Work instruction:
Repeat the data that follows, keeping every character intact.

:: Collected data ::

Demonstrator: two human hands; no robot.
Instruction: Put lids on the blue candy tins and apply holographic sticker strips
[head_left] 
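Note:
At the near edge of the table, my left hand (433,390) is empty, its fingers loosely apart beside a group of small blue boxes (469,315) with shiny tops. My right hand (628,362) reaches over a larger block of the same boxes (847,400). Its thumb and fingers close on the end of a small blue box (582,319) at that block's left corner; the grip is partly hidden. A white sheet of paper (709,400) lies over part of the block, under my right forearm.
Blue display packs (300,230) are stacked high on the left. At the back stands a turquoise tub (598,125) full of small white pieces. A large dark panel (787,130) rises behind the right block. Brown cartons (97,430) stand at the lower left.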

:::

Exercise output:
Demonstrator: two human hands; no robot.
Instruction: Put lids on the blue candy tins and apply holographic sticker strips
[head_left] 
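Note:
At the near edge of the table, my left hand (433,390) is empty, its fingers loosely apart beside a group of small blue boxes (469,315) with shiny tops. My right hand (628,362) reaches over a larger block of the same boxes (847,400). Its thumb and fingers close on the end of a small blue box (582,319) at that block's left corner; the grip is partly hidden. A white sheet of paper (709,400) lies over part of the block, under my right forearm.
Blue display packs (300,230) are stacked high on the left. At the back stands a turquoise tub (598,125) full of small white pieces. A large dark panel (787,130) rises behind the right block. Brown cartons (97,430) stand at the lower left.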

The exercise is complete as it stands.